▶ _Provided material_:
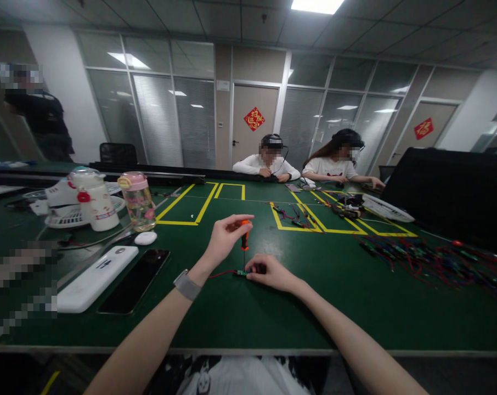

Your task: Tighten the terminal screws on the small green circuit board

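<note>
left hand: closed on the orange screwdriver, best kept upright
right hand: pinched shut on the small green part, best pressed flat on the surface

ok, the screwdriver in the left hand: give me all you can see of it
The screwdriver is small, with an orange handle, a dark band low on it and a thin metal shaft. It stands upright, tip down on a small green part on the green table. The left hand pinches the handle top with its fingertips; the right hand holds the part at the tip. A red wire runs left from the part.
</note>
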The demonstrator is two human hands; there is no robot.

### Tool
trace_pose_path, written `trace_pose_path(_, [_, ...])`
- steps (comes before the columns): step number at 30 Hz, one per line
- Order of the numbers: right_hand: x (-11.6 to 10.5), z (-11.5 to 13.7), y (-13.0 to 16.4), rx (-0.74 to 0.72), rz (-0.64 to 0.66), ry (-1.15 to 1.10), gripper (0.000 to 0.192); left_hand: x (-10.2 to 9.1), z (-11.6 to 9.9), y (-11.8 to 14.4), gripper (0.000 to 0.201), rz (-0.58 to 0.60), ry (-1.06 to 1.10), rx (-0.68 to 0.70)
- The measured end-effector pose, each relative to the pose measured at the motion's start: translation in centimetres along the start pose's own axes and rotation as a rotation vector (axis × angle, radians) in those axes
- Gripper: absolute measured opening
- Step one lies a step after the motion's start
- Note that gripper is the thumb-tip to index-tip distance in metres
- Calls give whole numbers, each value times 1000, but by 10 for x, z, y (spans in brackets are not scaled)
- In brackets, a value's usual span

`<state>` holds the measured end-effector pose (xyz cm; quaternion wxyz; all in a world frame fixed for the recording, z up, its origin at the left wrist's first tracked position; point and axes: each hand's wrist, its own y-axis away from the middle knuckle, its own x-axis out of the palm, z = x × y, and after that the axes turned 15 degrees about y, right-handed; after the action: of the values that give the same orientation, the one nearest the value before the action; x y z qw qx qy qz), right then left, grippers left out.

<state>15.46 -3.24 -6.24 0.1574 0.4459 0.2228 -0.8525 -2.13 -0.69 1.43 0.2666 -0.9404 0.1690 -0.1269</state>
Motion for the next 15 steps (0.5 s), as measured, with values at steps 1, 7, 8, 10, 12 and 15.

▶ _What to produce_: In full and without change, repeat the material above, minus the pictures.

▶ _Written solution_:
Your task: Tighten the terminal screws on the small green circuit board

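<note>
left hand: closed on the orange screwdriver, best kept upright
right hand: pinched shut on the small green part, best pressed flat on the surface

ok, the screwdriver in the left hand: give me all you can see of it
The screwdriver is small, with an orange handle, a dark band low on it and a thin metal shaft. It stands upright, tip down on a small green part on the green table. The left hand pinches the handle top with its fingertips; the right hand holds the part at the tip. A red wire runs left from the part.
</note>
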The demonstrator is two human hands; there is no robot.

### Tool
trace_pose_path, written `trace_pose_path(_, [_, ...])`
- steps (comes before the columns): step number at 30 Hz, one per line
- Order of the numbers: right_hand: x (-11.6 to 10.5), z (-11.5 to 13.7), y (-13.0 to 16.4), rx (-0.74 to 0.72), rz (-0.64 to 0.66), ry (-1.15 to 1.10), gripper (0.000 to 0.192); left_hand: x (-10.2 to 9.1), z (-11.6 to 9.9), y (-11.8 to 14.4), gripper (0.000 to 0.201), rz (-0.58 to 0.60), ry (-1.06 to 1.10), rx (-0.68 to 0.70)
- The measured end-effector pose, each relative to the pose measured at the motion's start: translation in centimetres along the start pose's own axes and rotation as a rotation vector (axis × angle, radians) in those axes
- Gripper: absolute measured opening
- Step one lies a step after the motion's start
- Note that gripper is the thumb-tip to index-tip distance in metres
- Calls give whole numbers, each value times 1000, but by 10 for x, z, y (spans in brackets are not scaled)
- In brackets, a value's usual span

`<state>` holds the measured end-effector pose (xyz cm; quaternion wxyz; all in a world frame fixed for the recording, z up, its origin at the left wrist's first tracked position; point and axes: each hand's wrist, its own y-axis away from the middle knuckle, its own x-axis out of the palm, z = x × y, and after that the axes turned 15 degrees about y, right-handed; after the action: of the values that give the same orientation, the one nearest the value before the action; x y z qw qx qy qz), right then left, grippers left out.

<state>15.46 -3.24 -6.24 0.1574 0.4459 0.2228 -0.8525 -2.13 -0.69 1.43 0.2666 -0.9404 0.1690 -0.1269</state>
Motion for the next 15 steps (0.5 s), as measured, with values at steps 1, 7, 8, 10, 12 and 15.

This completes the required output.